══ Data for processing

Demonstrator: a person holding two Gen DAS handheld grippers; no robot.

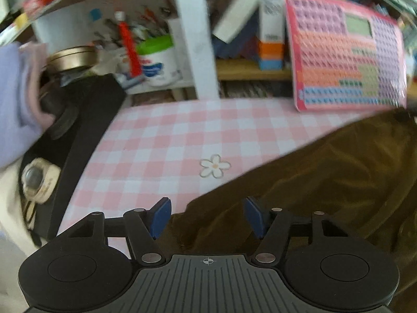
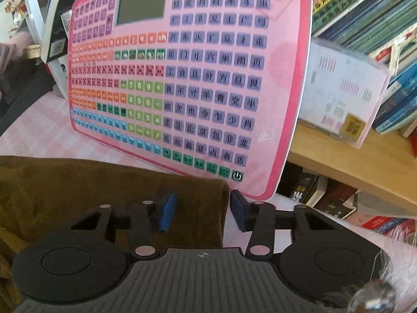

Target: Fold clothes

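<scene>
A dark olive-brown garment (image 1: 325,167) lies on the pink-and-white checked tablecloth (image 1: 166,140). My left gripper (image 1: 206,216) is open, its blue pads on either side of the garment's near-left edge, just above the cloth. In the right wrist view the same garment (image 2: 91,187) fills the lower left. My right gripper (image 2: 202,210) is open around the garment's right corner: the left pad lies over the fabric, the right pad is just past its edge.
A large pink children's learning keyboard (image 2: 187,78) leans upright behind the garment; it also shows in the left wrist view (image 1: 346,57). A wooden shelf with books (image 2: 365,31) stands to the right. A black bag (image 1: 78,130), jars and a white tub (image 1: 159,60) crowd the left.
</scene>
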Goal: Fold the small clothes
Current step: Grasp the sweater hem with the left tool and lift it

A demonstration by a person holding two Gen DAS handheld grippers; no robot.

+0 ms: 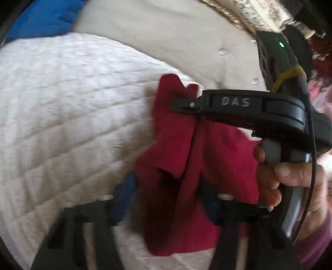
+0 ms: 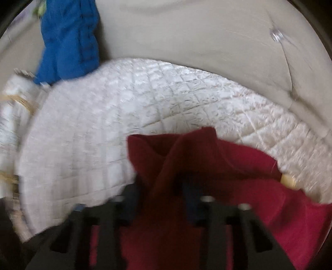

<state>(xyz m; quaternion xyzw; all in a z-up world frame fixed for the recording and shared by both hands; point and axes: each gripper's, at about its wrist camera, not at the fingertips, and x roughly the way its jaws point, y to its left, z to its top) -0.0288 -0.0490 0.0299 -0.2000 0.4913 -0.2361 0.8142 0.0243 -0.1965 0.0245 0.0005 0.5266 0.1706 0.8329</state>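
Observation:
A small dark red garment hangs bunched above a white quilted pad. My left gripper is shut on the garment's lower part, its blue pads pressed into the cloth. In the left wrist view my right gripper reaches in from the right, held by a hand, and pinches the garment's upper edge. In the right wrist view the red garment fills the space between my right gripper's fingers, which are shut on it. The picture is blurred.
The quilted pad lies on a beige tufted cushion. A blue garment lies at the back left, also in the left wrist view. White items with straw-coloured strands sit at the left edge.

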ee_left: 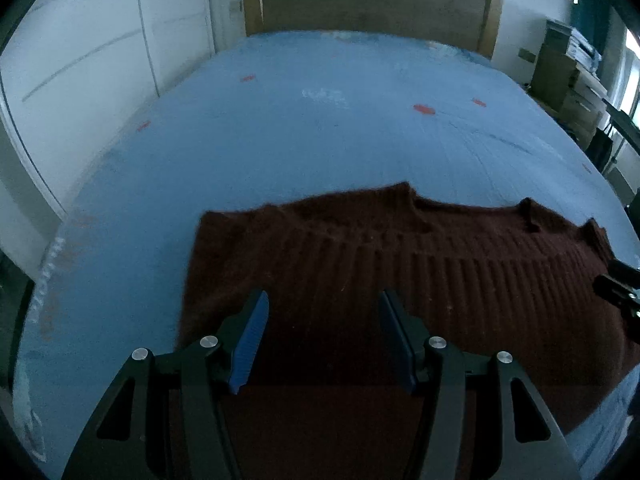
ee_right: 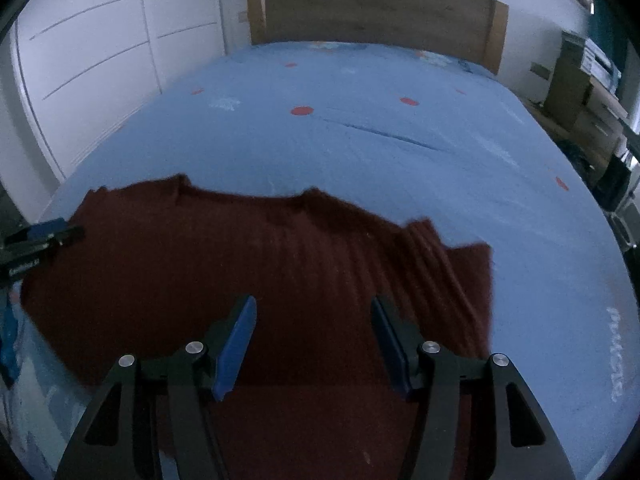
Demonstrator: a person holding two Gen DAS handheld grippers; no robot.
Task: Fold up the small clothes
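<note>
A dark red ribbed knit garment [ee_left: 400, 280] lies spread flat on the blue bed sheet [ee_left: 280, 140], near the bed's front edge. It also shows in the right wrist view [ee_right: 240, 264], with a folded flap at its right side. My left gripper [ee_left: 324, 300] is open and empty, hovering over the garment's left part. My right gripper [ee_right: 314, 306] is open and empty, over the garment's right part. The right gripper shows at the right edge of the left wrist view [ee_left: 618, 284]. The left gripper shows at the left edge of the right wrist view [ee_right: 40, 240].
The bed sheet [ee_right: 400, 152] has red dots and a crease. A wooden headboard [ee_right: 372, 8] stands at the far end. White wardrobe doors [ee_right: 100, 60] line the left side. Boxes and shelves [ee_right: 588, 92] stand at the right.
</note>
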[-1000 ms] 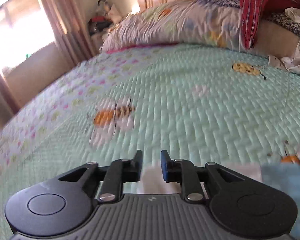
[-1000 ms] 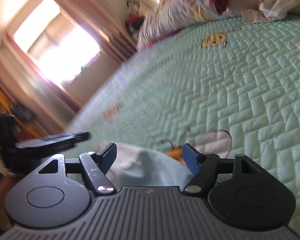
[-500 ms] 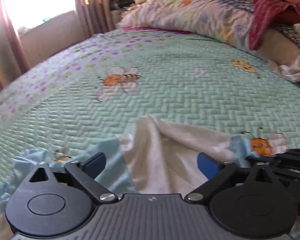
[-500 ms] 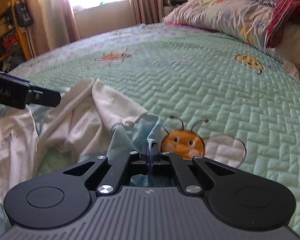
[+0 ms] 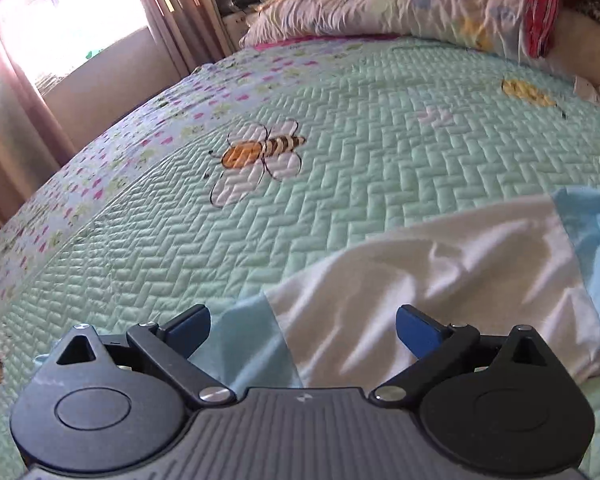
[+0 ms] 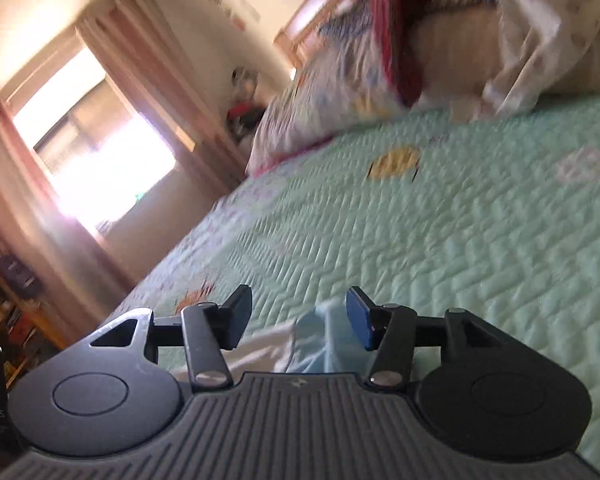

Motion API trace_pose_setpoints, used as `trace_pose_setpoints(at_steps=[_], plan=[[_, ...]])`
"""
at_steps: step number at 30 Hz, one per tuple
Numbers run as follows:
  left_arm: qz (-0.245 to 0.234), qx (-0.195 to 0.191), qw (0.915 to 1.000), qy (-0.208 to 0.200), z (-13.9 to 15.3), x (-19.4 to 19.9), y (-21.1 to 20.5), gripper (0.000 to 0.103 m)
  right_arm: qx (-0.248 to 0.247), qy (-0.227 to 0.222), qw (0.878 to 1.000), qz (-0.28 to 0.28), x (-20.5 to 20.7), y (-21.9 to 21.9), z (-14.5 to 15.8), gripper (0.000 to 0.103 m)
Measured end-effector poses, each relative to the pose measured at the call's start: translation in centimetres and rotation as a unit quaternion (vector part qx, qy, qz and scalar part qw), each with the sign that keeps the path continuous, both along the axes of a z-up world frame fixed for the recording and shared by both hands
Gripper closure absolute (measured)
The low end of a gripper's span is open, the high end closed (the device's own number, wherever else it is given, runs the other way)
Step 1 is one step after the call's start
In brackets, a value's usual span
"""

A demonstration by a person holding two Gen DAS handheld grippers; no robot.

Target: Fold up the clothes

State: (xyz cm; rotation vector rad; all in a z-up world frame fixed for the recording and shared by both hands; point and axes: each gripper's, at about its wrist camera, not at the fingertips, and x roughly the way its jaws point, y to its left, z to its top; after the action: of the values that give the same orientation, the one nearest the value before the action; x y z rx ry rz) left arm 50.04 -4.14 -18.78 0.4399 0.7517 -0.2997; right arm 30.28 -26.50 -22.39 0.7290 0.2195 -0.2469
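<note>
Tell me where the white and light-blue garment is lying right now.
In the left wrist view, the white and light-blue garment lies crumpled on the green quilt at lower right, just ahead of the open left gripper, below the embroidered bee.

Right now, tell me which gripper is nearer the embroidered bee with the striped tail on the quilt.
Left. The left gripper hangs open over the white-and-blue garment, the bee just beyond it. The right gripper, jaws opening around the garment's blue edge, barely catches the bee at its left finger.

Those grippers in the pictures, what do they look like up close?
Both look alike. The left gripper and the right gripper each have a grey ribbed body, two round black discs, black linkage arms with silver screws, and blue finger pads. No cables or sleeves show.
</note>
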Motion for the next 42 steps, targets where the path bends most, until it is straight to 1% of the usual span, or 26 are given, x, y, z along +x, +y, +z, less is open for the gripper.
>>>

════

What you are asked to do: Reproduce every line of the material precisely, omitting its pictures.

Final answer:
Demonstrator: a person holding two Gen DAS handheld grippers; no robot.


Target: Fold clothes

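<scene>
A dark olive-brown garment (image 1: 325,167) lies on the pink-and-white checked tablecloth (image 1: 166,140). My left gripper (image 1: 206,216) is open, its blue pads on either side of the garment's near-left edge, just above the cloth. In the right wrist view the same garment (image 2: 91,187) fills the lower left. My right gripper (image 2: 202,210) is open around the garment's right corner: the left pad lies over the fabric, the right pad is just past its edge.
A large pink children's learning keyboard (image 2: 187,78) leans upright behind the garment; it also shows in the left wrist view (image 1: 346,57). A wooden shelf with books (image 2: 365,31) stands to the right. A black bag (image 1: 78,130), jars and a white tub (image 1: 159,60) crowd the left.
</scene>
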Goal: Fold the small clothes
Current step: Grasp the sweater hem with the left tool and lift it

A demonstration by a person holding two Gen DAS handheld grippers; no robot.

+0 ms: 
+0 ms: 

<state>(xyz m; quaternion xyzw; all in a z-up world frame fixed for the recording and shared by both hands; point and axes: each gripper's, at about its wrist camera, not at the fingertips, and x roughly the way its jaws point, y to its left, z to its top) -0.0288 -0.0490 0.0299 -0.2000 0.4913 -0.2361 0.8142 0.0243 -0.1965 0.0245 0.0005 0.5266 0.1706 0.8329</state>
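Observation:
A small dark red garment hangs bunched above a white quilted pad. My left gripper is shut on the garment's lower part, its blue pads pressed into the cloth. In the left wrist view my right gripper reaches in from the right, held by a hand, and pinches the garment's upper edge. In the right wrist view the red garment fills the space between my right gripper's fingers, which are shut on it. The picture is blurred.
The quilted pad lies on a beige tufted cushion. A blue garment lies at the back left, also in the left wrist view. White items with straw-coloured strands sit at the left edge.
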
ee_left: 
ee_right: 
Demonstrator: a person holding two Gen DAS handheld grippers; no robot.
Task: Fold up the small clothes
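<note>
A dark red ribbed knit garment [ee_left: 400, 280] lies spread flat on the blue bed sheet [ee_left: 280, 140], near the bed's front edge. It also shows in the right wrist view [ee_right: 240, 264], with a folded flap at its right side. My left gripper [ee_left: 324, 300] is open and empty, hovering over the garment's left part. My right gripper [ee_right: 314, 306] is open and empty, over the garment's right part. The right gripper shows at the right edge of the left wrist view [ee_left: 618, 284]. The left gripper shows at the left edge of the right wrist view [ee_right: 40, 240].
The bed sheet [ee_right: 400, 152] has red dots and a crease. A wooden headboard [ee_right: 372, 8] stands at the far end. White wardrobe doors [ee_right: 100, 60] line the left side. Boxes and shelves [ee_right: 588, 92] stand at the right.
</note>
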[-1000 ms] 
[-1000 ms] 
[-500 ms] 
[-500 ms] 
[+0 ms] 
[+0 ms] 

Motion API trace_pose_setpoints, used as `trace_pose_setpoints(at_steps=[_], plan=[[_, ...]])`
"""
at_steps: step number at 30 Hz, one per tuple
Numbers run as follows:
  left_arm: qz (-0.245 to 0.234), qx (-0.195 to 0.191), qw (0.915 to 1.000), qy (-0.208 to 0.200), z (-13.9 to 15.3), x (-19.4 to 19.9), y (-21.1 to 20.5), gripper (0.000 to 0.103 m)
  right_arm: qx (-0.248 to 0.247), qy (-0.227 to 0.222), qw (0.878 to 1.000), qz (-0.28 to 0.28), x (-20.5 to 20.7), y (-21.9 to 21.9), z (-14.5 to 15.8), gripper (0.000 to 0.103 m)
Measured end-effector poses, each relative to the pose measured at the call's start: translation in centimetres and rotation as a unit quaternion (vector part qx, qy, qz and scalar part qw), each with the sign that keeps the path continuous, both along the axes of a z-up world frame fixed for the recording and shared by both hands
Gripper closure absolute (measured)
The low end of a gripper's span is open, the high end closed (the device's own number, wherever else it is given, runs the other way)
Step 1 is one step after the call's start
In brackets, a value's usual span
"""

A demonstration by a person holding two Gen DAS handheld grippers; no robot.

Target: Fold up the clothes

State: (xyz cm; rotation vector rad; all in a z-up world frame fixed for the recording and shared by both hands; point and axes: each gripper's, at about its wrist camera, not at the fingertips, and x roughly the way its jaws point, y to its left, z to its top; after the action: of the values that give the same orientation, the one nearest the value before the action; x y z rx ry rz) left arm 50.04 -4.14 -18.78 0.4399 0.7517 -0.2997; right arm 30.28 -26.50 -22.39 0.7290 0.2195 -0.2469
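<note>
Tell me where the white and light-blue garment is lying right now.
In the left wrist view, the white and light-blue garment lies crumpled on the green quilt at lower right, just ahead of the open left gripper, below the embroidered bee.

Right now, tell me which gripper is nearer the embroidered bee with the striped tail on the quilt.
Left. The left gripper hangs open over the white-and-blue garment, the bee just beyond it. The right gripper, jaws opening around the garment's blue edge, barely catches the bee at its left finger.

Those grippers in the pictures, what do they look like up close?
Both look alike. The left gripper and the right gripper each have a grey ribbed body, two round black discs, black linkage arms with silver screws, and blue finger pads. No cables or sleeves show.
</note>
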Motion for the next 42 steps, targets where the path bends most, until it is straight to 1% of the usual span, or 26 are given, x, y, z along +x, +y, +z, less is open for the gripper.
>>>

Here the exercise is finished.